H35.172 Retrolental fibroplasia, left eye

Name of the Condition

• Retrolental fibroplasia, left eye

Summary

Retrolental fibroplasia, left eye is a condition involving abnormal fibrous tissue growth behind the lens of the left eye, often associated with retinopathy of prematurity. This can lead to visual impairment or blindness if untreated. The condition primarily affects premature infants, with severity varying based on gestational age and other factors.

Causes

Retrolental fibroplasia is caused by abnormal retinal vascular development in premature infants. The retina, which normally completes vascularization by full-term birth, may not fully develop in preterm infants. Factors such as oxygen therapy, fluctuations in oxygen levels, and the infant's overall immaturity contribute to abnormal tissue growth behind the lens.

Risk Factors

• Prematurity (especially infants born before 31 weeks of gestation).
• Low birth weight (typically under 1500 grams).
• Oxygen therapy or fluctuations in oxygen levels during neonatal care.
• Multiple births (e.g., twins or triplets).
• Certain medical conditions affecting oxygen delivery or retinal development.

Symptoms

In early stages, retrolental fibroplasia may not present obvious symptoms. Severe cases can lead to abnormal eye movements, a white appearance of the pupil (leukocoria), or vision impairment as the child grows. Infants with this condition are typically asymptomatic, and diagnosis relies on routine screening.

Diagnosis

Diagnosis involves a comprehensive eye examination, often using indirect ophthalmoscopy to assess retinal blood vessel development and fibrous tissue growth. Imaging or specialized tests may be used to evaluate the extent of the condition. Documentation should specify the eye affected and any associated findings.

Treatment Options

Treatment depends on severity and may include monitoring for mild cases, laser therapy or cryotherapy to halt abnormal vessel growth, or surgical interventions for advanced stages. Early intervention is critical to prevent vision loss.

Prognosis and Follow-Up

Prognosis varies based on the stage at diagnosis and response to treatment. Regular follow-up is essential to monitor for progression or complications. Long-term outcomes range from normal vision to significant impairment, depending on the severity and timeliness of care.

Complications

Potential complications include retinal detachment, glaucoma, strabismus, amblyopia, or permanent vision loss. Severe cases may require ongoing management of visual impairments or related conditions.

Lifestyle & Prevention

Prevention focuses on careful management of oxygen levels in premature infants and adherence to screening guidelines. For affected individuals, low-vision aids or rehabilitation may support daily functioning. Protecting the eyes from injury is also important.

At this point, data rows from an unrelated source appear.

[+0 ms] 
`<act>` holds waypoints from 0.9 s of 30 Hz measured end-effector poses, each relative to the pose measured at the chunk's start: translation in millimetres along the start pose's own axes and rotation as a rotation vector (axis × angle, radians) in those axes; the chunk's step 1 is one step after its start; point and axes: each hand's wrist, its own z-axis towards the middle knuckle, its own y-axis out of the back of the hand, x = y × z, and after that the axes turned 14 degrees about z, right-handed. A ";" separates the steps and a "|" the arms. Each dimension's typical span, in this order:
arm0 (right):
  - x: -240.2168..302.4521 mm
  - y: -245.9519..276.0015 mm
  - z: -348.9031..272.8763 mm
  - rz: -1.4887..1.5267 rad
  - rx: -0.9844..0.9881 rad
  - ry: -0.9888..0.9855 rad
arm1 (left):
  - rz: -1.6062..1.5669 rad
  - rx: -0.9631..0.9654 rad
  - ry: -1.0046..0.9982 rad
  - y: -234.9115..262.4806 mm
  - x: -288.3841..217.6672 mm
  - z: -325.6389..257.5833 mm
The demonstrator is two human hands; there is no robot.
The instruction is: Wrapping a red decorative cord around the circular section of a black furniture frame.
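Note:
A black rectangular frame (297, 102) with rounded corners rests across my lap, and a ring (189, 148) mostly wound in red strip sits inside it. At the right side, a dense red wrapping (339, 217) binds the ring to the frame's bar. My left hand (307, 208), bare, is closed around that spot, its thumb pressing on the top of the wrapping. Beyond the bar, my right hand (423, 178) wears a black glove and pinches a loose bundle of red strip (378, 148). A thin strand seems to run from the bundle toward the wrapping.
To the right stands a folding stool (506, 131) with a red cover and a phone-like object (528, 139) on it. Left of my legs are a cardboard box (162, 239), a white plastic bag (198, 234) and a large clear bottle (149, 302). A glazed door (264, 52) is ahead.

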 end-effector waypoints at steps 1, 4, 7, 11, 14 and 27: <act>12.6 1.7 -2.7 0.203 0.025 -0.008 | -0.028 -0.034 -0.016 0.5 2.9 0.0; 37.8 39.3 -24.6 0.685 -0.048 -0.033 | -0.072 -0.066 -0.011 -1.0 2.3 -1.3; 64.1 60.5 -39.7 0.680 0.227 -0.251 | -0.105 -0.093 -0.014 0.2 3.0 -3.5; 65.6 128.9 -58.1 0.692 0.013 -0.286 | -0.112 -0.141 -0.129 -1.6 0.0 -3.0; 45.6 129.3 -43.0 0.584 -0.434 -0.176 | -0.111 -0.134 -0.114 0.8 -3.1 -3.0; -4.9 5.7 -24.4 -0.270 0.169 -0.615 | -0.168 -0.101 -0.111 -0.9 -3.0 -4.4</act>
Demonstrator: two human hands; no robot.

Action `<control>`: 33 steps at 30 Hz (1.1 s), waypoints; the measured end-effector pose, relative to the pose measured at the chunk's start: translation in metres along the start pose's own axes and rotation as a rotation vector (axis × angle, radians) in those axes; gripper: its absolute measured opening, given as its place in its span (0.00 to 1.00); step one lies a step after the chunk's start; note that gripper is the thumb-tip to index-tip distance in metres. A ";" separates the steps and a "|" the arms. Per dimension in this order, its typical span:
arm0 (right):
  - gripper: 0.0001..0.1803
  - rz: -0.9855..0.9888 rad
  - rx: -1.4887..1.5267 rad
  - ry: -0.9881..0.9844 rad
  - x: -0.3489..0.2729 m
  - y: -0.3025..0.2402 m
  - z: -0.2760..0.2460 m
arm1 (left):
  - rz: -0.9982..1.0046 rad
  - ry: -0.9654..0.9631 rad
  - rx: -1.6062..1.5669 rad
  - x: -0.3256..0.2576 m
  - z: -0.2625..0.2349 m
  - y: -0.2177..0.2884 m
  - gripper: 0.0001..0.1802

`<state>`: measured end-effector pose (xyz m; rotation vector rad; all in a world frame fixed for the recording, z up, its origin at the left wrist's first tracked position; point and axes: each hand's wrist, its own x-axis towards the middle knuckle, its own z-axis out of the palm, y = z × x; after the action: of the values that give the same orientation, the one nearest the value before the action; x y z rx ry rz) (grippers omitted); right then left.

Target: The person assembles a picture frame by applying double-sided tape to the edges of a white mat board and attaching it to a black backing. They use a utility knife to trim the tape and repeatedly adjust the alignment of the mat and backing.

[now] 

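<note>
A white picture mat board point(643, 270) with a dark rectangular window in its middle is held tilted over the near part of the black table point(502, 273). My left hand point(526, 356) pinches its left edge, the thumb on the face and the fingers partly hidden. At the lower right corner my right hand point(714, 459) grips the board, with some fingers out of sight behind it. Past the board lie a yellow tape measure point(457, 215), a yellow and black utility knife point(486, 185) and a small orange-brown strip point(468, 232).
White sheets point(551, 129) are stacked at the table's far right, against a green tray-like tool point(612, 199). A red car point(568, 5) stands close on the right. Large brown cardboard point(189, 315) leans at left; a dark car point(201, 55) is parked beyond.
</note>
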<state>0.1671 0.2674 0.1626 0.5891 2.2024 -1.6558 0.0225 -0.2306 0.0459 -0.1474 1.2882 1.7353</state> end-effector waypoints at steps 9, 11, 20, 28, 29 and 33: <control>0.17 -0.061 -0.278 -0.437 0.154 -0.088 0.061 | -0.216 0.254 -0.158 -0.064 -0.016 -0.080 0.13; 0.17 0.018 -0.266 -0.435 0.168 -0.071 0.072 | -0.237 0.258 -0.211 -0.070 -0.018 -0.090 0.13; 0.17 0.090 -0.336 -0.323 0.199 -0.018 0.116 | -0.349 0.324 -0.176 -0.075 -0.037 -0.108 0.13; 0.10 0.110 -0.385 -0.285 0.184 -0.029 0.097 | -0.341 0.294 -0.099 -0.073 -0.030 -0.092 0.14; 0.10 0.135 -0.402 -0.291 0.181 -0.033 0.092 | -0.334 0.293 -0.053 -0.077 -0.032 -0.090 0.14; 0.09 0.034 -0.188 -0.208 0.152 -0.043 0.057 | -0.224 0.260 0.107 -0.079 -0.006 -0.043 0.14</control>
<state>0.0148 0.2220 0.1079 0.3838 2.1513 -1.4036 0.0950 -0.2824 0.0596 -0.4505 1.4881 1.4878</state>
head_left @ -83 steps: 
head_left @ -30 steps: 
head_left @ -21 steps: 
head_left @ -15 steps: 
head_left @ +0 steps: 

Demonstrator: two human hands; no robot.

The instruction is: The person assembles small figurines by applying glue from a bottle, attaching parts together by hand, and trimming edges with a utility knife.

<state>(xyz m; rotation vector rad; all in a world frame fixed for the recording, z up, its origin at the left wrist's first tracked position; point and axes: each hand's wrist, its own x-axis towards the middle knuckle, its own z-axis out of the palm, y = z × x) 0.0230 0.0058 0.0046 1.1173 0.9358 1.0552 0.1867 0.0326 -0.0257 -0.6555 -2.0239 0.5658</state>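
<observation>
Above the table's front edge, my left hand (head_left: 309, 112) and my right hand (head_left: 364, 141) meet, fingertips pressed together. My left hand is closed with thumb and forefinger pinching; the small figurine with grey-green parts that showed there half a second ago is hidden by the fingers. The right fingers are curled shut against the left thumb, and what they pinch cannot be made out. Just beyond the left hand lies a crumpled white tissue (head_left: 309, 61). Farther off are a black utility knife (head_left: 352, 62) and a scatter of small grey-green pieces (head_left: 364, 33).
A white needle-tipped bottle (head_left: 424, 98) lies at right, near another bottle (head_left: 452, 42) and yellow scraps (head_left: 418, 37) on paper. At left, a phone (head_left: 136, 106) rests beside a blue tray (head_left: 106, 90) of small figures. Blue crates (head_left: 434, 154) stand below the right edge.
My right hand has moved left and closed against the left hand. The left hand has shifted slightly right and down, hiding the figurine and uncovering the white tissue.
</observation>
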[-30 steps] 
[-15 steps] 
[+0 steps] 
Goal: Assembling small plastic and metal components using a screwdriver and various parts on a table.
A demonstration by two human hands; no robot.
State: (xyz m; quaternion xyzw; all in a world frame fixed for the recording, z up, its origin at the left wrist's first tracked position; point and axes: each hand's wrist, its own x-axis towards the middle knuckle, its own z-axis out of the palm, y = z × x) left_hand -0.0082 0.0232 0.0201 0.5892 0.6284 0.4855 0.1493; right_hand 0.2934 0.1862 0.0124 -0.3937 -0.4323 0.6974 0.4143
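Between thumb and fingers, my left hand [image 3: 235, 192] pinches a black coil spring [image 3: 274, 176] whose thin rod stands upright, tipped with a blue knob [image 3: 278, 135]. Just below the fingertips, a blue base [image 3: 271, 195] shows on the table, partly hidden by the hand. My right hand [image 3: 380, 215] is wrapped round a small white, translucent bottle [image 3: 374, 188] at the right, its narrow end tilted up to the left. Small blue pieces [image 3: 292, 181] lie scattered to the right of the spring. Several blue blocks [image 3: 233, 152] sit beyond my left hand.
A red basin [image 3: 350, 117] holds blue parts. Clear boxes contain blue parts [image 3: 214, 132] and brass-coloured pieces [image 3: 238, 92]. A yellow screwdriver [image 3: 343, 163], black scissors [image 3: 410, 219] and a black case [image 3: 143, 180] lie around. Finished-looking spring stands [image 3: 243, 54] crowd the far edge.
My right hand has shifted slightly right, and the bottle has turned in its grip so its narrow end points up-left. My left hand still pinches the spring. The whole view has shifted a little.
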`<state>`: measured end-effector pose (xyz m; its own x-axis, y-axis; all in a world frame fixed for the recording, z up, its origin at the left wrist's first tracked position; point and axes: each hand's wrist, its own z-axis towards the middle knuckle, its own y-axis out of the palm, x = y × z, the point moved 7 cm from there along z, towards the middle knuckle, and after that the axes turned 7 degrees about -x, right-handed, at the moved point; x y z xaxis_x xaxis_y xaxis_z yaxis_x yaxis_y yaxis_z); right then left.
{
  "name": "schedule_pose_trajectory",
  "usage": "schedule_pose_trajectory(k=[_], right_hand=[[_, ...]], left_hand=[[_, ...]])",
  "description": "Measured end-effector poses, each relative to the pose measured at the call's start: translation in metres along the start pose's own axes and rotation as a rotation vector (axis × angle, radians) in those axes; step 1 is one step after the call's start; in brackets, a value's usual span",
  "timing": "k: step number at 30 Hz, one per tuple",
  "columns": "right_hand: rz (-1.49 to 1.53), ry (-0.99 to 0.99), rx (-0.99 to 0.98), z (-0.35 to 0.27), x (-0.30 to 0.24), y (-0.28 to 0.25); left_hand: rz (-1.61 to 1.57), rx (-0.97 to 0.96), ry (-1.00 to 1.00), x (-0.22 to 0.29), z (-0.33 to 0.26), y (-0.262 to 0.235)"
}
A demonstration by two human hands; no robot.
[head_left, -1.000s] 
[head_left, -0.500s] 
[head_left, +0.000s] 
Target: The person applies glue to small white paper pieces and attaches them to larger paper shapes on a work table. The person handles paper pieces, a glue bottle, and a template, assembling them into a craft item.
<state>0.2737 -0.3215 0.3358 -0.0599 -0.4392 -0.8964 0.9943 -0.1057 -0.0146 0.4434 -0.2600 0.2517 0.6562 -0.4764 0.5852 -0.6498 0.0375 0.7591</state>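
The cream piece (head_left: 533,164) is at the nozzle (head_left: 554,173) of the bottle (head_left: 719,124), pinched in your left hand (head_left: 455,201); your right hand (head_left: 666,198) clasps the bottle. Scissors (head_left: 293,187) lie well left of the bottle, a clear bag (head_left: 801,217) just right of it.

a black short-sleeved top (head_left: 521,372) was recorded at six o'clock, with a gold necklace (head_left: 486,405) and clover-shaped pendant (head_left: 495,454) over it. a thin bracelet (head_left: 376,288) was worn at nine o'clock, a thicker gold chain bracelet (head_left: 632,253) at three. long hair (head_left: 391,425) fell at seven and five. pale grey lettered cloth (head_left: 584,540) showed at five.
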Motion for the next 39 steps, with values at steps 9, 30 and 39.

When to Seek Professional Help

Seek immediate medical attention if symptoms like leukocoria, abnormal eye movements, or vision changes occur. Routine screening for premature infants is critical to detect the condition early.

Tips for Medical Coders

Document the specific eye (left eye) and any associated findings. Ensure the code H35.172 is used when the condition is localized to the left eye. Include details about severity, treatment, or follow-up if relevant to support accurate coding and clinical context.